Problem który rozwiązuje Iris · Demeter · Gaia · Hebe
Gospodarstwo rolne to jeden z najbardziej złożonych operacyjnie biznesów. Przychody zależą od pogody, kontraktów, cen skupu i wydajności stada jednocześnie. Koszty zmienne — pasze, nawozy, środki ochrony roślin, paliwo — zmieniają się co sezon. CapEx jest wieloletni i trudny do powiązania z bieżącym wynikiem. Jakość mleka mierzona codziennie przekłada się na cenę skupu — a ta różnica widziana miesięcznie to setki tysięcy złotych w skali roku.
Problem polega na tym że tradycyjne systemy ERP dla rolnictwa są zbyt sztywne żeby odzwierciedlić specyfikę konkretnego gospodarstwa, a Excel jest nieczytelny gdy właściciel chce podjąć decyzję przed wyjściem do obory o szóstej rano.
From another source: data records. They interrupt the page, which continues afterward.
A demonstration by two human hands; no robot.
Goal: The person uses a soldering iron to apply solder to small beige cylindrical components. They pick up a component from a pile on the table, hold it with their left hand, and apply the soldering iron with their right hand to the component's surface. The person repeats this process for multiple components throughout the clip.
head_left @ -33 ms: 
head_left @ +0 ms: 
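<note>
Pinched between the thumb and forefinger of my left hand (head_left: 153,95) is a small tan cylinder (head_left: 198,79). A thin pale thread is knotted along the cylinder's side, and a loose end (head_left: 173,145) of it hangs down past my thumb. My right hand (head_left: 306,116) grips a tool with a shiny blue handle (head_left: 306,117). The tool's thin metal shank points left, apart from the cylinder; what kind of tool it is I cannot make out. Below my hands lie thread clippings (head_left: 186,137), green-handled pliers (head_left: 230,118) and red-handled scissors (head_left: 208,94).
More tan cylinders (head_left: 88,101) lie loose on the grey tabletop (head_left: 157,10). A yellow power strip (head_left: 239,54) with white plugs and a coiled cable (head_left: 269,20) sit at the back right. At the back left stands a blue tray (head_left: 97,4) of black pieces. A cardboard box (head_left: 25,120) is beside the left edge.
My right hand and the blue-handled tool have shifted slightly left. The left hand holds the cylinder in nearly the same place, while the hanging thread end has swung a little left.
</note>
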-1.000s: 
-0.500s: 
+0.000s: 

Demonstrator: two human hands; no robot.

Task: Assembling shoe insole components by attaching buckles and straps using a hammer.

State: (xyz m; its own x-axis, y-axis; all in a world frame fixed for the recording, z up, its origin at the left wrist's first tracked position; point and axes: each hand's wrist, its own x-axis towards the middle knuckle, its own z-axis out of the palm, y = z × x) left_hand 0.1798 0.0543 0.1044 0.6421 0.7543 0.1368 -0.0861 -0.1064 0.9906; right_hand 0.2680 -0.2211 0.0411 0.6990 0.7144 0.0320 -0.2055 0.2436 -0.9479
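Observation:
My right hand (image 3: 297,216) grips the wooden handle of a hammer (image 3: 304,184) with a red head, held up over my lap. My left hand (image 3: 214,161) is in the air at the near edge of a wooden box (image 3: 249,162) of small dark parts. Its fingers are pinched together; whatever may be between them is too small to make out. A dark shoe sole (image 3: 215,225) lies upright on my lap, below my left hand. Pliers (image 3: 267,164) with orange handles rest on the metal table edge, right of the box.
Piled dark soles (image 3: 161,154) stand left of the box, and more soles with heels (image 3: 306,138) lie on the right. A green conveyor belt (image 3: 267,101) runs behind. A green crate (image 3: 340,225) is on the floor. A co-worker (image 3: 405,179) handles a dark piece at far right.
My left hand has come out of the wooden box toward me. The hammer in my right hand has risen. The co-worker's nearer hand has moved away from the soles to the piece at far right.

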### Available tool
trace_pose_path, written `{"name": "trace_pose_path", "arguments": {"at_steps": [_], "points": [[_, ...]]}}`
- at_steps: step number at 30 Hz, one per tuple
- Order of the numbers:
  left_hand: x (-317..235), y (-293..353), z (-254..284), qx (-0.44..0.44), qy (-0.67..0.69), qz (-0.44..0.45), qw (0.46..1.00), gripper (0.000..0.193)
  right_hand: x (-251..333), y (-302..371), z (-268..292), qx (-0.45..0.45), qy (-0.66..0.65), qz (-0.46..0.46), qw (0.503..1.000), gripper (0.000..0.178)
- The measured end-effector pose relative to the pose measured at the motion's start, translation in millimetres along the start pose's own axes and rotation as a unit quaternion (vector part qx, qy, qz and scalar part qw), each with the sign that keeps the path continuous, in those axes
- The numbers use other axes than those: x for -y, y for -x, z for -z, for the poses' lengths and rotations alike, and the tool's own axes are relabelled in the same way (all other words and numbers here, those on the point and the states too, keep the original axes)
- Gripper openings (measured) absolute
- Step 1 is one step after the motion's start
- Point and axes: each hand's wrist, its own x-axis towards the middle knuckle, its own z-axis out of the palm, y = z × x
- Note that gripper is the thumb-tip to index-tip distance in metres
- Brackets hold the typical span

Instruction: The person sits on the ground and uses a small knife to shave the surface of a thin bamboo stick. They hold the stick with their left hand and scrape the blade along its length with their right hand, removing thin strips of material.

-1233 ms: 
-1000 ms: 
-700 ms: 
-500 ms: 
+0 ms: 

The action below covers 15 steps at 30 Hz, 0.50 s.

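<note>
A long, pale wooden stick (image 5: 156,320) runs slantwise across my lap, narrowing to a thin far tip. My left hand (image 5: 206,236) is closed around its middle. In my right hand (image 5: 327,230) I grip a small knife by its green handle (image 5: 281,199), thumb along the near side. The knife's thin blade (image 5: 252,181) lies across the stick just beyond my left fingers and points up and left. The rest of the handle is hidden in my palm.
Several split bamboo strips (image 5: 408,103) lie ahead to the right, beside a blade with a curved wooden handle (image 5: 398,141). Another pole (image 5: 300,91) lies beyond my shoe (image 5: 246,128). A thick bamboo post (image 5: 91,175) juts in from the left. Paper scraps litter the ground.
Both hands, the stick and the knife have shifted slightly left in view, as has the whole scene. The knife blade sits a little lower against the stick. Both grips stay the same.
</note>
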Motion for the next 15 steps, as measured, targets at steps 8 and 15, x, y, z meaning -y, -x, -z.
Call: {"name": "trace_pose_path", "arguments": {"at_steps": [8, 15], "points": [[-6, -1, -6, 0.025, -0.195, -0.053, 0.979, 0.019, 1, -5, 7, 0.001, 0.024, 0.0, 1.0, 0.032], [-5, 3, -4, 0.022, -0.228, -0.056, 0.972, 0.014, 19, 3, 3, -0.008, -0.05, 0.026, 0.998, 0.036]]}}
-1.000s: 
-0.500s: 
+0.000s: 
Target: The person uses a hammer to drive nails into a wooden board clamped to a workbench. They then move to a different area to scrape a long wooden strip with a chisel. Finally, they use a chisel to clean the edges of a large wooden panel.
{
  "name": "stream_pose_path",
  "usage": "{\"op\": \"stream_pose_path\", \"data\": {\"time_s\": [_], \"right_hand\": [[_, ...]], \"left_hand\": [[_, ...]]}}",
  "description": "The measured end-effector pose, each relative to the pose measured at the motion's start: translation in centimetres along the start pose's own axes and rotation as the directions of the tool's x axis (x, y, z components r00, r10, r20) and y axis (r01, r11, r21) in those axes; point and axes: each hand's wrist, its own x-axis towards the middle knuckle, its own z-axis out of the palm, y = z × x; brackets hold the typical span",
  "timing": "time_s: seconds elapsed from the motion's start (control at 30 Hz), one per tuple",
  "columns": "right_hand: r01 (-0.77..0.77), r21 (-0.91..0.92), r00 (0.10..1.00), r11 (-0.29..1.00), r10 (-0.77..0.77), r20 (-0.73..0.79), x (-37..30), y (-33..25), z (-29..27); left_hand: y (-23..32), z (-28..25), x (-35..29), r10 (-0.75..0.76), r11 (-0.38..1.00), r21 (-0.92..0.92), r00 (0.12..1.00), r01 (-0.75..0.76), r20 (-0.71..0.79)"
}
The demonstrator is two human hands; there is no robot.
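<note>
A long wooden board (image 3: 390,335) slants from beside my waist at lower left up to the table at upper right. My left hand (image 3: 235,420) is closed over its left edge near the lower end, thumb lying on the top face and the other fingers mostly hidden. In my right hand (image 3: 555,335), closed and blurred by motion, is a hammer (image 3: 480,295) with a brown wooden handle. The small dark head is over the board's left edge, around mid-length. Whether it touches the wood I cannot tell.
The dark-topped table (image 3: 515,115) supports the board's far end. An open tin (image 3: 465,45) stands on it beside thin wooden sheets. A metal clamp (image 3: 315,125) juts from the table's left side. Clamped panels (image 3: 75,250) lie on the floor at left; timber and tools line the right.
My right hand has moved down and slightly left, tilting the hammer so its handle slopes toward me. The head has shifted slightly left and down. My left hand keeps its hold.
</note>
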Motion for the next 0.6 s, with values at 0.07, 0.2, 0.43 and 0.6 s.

Jak wygląda rzeczywistość bez tego systemu
Właściciel chce wiedzieć czy produkcja mleka idzie zgodnie z planem i jak tłuszcz i białko wypadły w ostatnim miesiącu względem roku ubiegłego. Odpowiedź wymaga otwarcia co najmniej trzech plików — modelu Demetera, arkusza Hebe i wyników z laboratorium — i ręcznego zestawienia danych.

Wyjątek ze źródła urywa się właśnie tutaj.